▶ _Goal of the exercise_: Below is a listing to copy exactly; no image goes into the copy.

▶ _Given data_:
------------------------------------------------------------------------

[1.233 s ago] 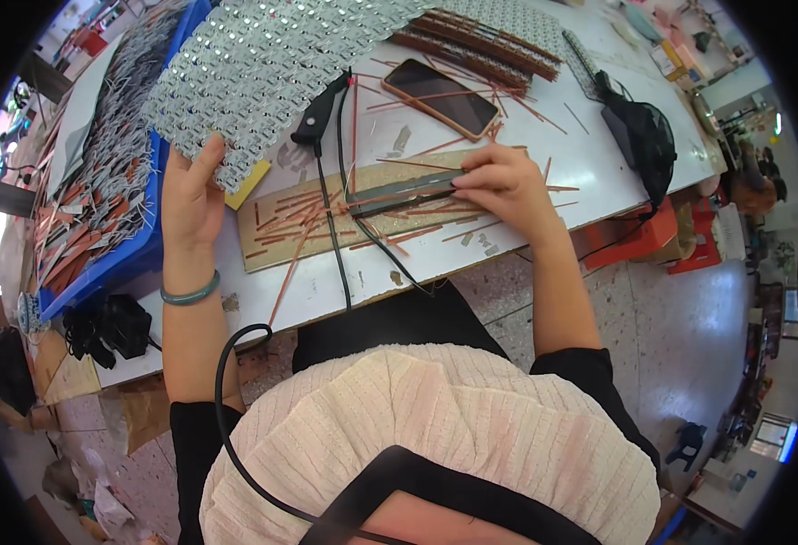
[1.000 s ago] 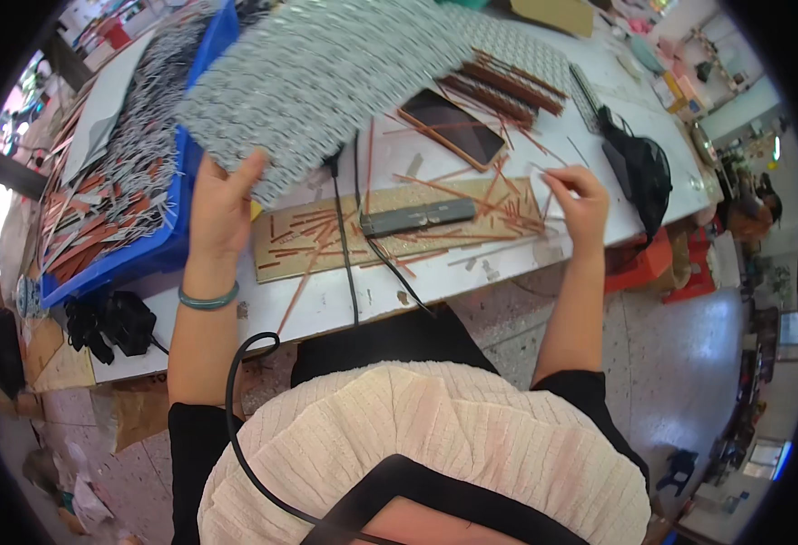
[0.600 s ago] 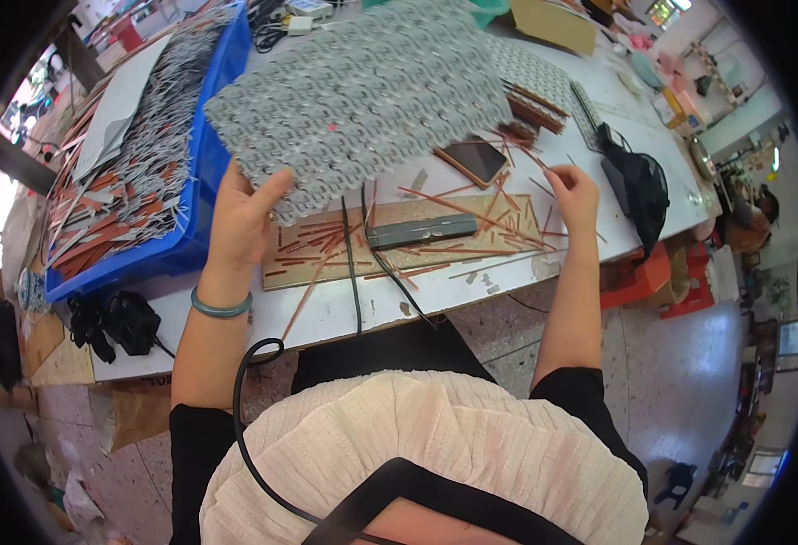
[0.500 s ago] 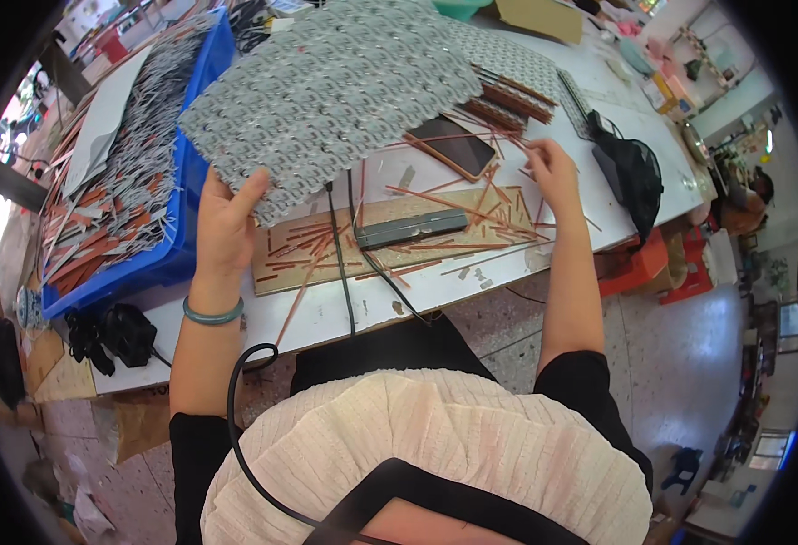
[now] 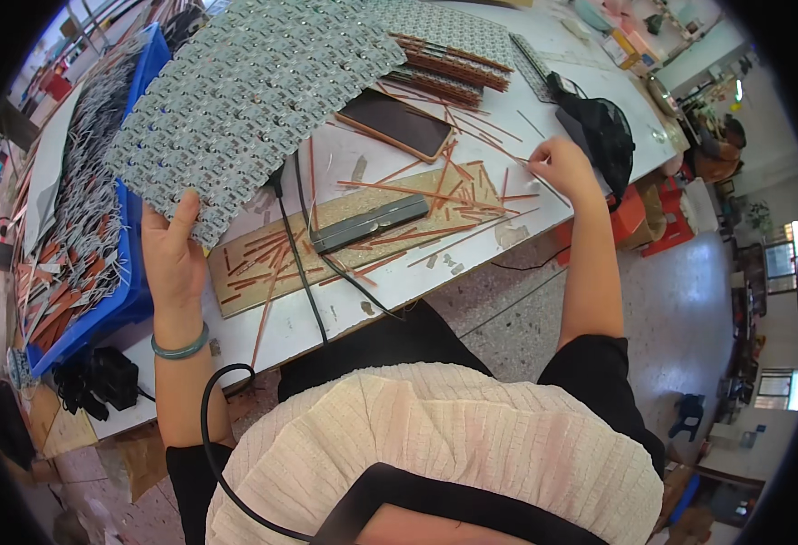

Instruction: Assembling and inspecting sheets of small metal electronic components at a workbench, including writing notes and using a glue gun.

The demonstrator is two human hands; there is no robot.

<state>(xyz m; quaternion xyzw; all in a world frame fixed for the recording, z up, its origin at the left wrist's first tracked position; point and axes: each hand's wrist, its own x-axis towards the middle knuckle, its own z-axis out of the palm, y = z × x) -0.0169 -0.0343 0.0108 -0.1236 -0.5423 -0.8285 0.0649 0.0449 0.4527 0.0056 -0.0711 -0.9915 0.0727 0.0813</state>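
Observation:
A large grey circuit-board panel (image 5: 254, 100), covered in a repeating pattern, is tilted up off the table at the left. My left hand (image 5: 177, 259) grips its near corner, thumb on top and the other fingers hidden beneath. Over the right part of the table, my right hand (image 5: 564, 171) pinches what looks like a thin reddish-brown strip (image 5: 517, 160). Below the panel lies a tan board (image 5: 349, 208) strewn with similar strips, with a dark grey bar (image 5: 372, 222) across it. Beyond the phone (image 5: 395, 124), a stack of panels (image 5: 453, 73) shows brown edges.
A blue bin (image 5: 132, 254) heaped with grey and reddish strips stands at the left. Black cables (image 5: 297, 254) cross the tan board. A black mesh bag-like thing (image 5: 599, 136) lies at the right, and a black power adapter (image 5: 113, 377) at the near left edge.
The view has swung, moving the table leftward in the picture. My right hand has moved right, away from the phone and stack. My left hand still holds the panel.

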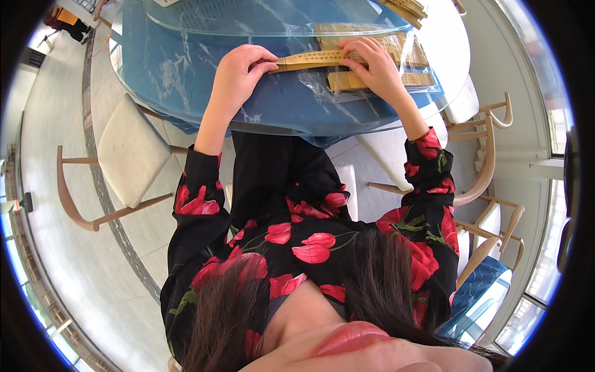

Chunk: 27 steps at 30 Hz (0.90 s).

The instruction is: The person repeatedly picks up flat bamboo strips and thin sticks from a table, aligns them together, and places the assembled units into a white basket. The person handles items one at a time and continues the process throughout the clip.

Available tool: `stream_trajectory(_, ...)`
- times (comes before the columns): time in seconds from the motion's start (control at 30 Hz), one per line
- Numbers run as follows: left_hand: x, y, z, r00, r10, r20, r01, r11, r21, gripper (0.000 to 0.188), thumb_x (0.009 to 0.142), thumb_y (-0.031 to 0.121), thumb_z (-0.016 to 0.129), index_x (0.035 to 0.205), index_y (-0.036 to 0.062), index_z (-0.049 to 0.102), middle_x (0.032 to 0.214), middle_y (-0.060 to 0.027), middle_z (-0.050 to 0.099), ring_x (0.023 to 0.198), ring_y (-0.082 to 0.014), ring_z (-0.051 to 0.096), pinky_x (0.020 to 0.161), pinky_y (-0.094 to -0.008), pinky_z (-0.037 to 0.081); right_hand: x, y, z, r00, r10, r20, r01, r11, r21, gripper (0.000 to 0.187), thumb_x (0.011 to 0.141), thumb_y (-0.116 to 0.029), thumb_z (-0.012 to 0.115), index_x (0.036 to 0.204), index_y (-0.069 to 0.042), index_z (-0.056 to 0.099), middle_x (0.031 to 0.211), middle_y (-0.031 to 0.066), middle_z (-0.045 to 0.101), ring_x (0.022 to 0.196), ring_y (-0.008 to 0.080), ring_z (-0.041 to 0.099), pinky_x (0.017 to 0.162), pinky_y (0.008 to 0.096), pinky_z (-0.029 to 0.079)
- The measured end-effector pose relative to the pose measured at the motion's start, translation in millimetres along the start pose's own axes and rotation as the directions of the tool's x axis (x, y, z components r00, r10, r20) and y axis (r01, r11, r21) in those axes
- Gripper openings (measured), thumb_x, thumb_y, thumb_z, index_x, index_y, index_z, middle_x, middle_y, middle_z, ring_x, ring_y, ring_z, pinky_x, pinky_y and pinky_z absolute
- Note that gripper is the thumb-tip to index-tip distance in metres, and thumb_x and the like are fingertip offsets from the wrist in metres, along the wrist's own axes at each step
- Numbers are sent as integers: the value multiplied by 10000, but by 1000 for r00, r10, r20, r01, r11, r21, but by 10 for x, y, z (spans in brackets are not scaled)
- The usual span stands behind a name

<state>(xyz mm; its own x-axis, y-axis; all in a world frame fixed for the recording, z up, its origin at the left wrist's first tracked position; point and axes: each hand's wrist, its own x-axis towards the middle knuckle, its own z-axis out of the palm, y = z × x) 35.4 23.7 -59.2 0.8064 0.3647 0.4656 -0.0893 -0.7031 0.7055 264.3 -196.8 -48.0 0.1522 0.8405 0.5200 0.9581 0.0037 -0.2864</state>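
Between my two hands stretches a narrow yellow-gold strip (313,59) with dark printed characters, slightly curved, above the table. My left hand (240,69) is closed, pinching the strip's left end between thumb and fingers. Toward the other end, my right hand (377,67) has its thumb and fingers closed on the same strip. Beneath and beside my right hand lie more gold printed pieces (347,82) and a crinkled clear plastic wrapper (317,84). A wider gold stack (396,44) shows under the plastic, partly hidden by my right hand.
The blue marbled table (173,74) has a raised round glass turntable (248,25). More gold strips (406,9) lie at the far right. A white-seated wooden chair (133,152) stands at left, and other wooden chairs (486,155) stand at right.
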Motion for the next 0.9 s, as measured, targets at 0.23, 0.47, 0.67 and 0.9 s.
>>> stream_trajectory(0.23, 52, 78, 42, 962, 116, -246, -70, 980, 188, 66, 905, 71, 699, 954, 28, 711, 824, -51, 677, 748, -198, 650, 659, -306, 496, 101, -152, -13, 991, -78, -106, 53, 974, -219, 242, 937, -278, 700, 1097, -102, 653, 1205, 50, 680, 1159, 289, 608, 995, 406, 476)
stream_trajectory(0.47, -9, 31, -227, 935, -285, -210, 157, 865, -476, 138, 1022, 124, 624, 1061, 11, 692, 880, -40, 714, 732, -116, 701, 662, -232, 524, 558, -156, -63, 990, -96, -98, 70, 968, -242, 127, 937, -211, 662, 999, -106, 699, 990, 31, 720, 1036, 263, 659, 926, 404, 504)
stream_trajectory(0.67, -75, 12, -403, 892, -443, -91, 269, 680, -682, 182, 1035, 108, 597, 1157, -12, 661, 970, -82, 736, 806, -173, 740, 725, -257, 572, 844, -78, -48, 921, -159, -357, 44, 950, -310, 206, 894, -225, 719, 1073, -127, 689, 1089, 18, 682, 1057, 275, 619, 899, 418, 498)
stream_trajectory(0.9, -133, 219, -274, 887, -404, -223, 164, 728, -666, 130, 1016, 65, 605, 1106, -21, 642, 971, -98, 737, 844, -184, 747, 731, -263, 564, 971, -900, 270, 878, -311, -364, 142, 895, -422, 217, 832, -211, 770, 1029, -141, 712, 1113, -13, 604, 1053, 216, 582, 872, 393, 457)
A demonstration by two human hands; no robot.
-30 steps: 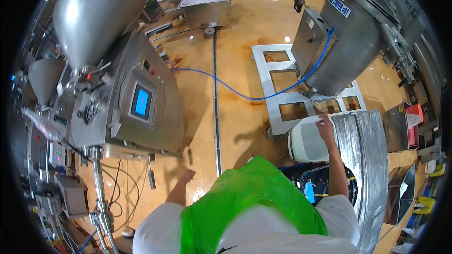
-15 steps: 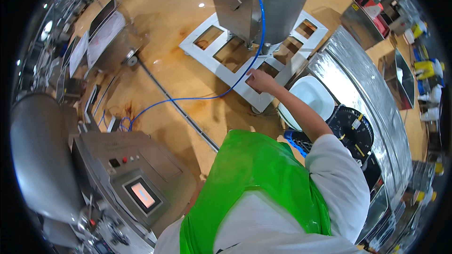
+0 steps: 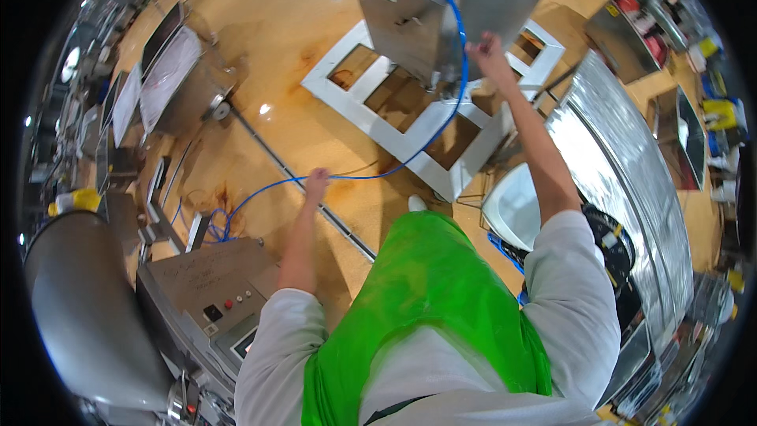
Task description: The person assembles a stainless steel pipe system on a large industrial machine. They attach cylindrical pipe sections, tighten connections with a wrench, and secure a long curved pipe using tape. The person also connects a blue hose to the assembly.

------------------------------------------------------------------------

▶ _Written response_:
[1.233 s ago] 
[1.000 s ago] 
[0.600 s ago] 
[0.500 s ago] 
[now] 

Instruction: Assembling and inspecting sheets of small metal electronic components at a workbench, including writing notes and using a glue gun.

The demonstrator is two human hands; there is no robot.

<state>(xyz m; quaternion xyzw; all in a world frame fixed for the recording, z up, its origin at the left wrist's first tracked position; point and axes: each hand's wrist, its own x-axis towards the middle knuckle, its own z-axis out of the palm, y = z × x) -0.0169 -0.0343 0.0108 -0.1236 -0.5423 -0.8285 0.0649 0.0449 0.4527 0.0056 -0.0711 -0.9915 0.0727 0.0813</state>
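Observation:
A large grey circuit-board panel (image 5: 254, 100), covered in a repeating pattern, is tilted up off the table at the left. My left hand (image 5: 177, 259) grips its near corner, thumb on top and the other fingers hidden beneath. Over the right part of the table, my right hand (image 5: 564, 171) pinches what looks like a thin reddish-brown strip (image 5: 517, 160). Below the panel lies a tan board (image 5: 349, 208) strewn with similar strips, with a dark grey bar (image 5: 372, 222) across it. Beyond the phone (image 5: 395, 124), a stack of panels (image 5: 453, 73) shows brown edges.
A blue bin (image 5: 132, 254) heaped with grey and reddish strips stands at the left. Black cables (image 5: 297, 254) cross the tan board. A black mesh bag-like thing (image 5: 599, 136) lies at the right, and a black power adapter (image 5: 113, 377) at the near left edge.
The view has swung, moving the table leftward in the picture. My right hand has moved right, away from the phone and stack. My left hand still holds the panel.
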

Chunk: 27 steps at 30 Hz (0.90 s).

The instruction is: The person repeatedly picks up flat bamboo strips and thin sticks from a table, aligns them together, and places the assembled units into a white basket. The person handles items one at a time and continues the process throughout the clip.

Available tool: `stream_trajectory(_, ...)`
- times (comes before the columns): time in seconds from the motion's start (control at 30 Hz), one per line
- Numbers run as follows: left_hand: x, y, z, r00, r10, r20, r01, r11, r21, gripper (0.000 to 0.188), thumb_x (0.009 to 0.142), thumb_y (-0.031 to 0.121), thumb_z (-0.016 to 0.129), index_x (0.035 to 0.205), index_y (-0.036 to 0.062), index_z (-0.049 to 0.102), middle_x (0.032 to 0.214), middle_y (-0.060 to 0.027), middle_z (-0.050 to 0.099), ring_x (0.023 to 0.198), ring_y (-0.082 to 0.014), ring_z (-0.051 to 0.096), pinky_x (0.020 to 0.161), pinky_y (-0.094 to -0.008), pinky_z (-0.037 to 0.081); right_hand: x, y, z, r00, r10, r20, r01, r11, r21, gripper (0.000 to 0.187), thumb_x (0.011 to 0.141), thumb_y (-0.116 to 0.029), thumb_z (-0.012 to 0.115), index_x (0.036 to 0.204), index_y (-0.069 to 0.042), index_z (-0.056 to 0.099), middle_x (0.031 to 0.211), middle_y (-0.031 to 0.066), middle_z (-0.045 to 0.101), ring_x (0.022 to 0.196), ring_y (-0.008 to 0.080), ring_z (-0.041 to 0.099), pinky_x (0.017 to 0.162), pinky_y (0.008 to 0.096), pinky_z (-0.029 to 0.079)
- The measured end-effector pose relative to the pose measured at the motion's start, translation in millimetres along the start pose's own axes and rotation as the directions of the tool's x axis (x, y, z components r00, r10, r20) and y axis (r01, r11, r21) in those axes
- Gripper openings (measured), thumb_x, thumb_y, thumb_z, index_x, index_y, index_z, middle_x, middle_y, middle_z, ring_x, ring_y, ring_z, pinky_x, pinky_y and pinky_z absolute
- Note that gripper is the thumb-tip to index-tip distance in metres, and thumb_x and the like are fingertip offsets from the wrist in metres, along the wrist's own axes at each step
- Numbers are sent as integers: the value multiplied by 10000, but by 1000 for r00, r10, r20, r01, r11, r21, but by 10 for x, y, z (spans in brackets are not scaled)
- The usual span stands behind a name

<state>(xyz mm; its own x-axis, y-axis; all in a world frame fixed for the recording, z up, its origin at the left wrist's first tracked position; point and axes: each hand's wrist, its own x-axis towards the middle knuckle, its own z-axis out of the palm, y = z × x) 35.4 23.7 -59.2 0.8064 0.3647 0.4656 -0.0893 -0.7031 0.7055 264.3 -196.8 -48.0 0.1522 0.8405 0.5200 0.9581 0.0037 -0.2864</state>
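Between my two hands stretches a narrow yellow-gold strip (313,59) with dark printed characters, slightly curved, above the table. My left hand (240,69) is closed, pinching the strip's left end between thumb and fingers. Toward the other end, my right hand (377,67) has its thumb and fingers closed on the same strip. Beneath and beside my right hand lie more gold printed pieces (347,82) and a crinkled clear plastic wrapper (317,84). A wider gold stack (396,44) shows under the plastic, partly hidden by my right hand.
The blue marbled table (173,74) has a raised round glass turntable (248,25). More gold strips (406,9) lie at the far right. A white-seated wooden chair (133,152) stands at left, and other wooden chairs (486,155) stand at right.
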Motion for the next 0.9 s, as measured, targets at 0.23, 0.47, 0.67 and 0.9 s.
>>> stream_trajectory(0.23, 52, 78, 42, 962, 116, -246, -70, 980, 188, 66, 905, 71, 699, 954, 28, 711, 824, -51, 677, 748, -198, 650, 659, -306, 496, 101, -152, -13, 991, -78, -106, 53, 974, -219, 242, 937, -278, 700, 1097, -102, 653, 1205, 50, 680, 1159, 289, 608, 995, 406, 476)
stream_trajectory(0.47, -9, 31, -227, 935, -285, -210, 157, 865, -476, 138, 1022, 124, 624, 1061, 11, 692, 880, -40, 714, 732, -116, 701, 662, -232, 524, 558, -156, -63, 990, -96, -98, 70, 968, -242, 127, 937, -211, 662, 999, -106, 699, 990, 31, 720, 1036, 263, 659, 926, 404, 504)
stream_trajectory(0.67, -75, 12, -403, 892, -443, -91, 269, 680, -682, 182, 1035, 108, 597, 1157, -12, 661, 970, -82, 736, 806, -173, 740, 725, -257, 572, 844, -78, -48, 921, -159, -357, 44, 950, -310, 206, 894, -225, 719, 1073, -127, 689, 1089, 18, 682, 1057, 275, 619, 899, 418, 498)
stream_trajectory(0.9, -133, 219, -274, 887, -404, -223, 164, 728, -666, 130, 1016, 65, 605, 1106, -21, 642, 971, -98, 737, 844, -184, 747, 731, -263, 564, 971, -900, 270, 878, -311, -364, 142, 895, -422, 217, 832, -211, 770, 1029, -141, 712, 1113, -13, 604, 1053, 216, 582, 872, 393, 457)
A demonstration by two human hands; no robot.
-30 steps: 
-15 steps: 
+0 steps: 
Task description: The person assembles a stainless steel pipe system on a large industrial machine. They attach cylindrical pipe sections, tighten connections with a wrench, and secure a long curved pipe using tape. The person also connects a blue hose to the assembly.

Work on the exercise is now finished.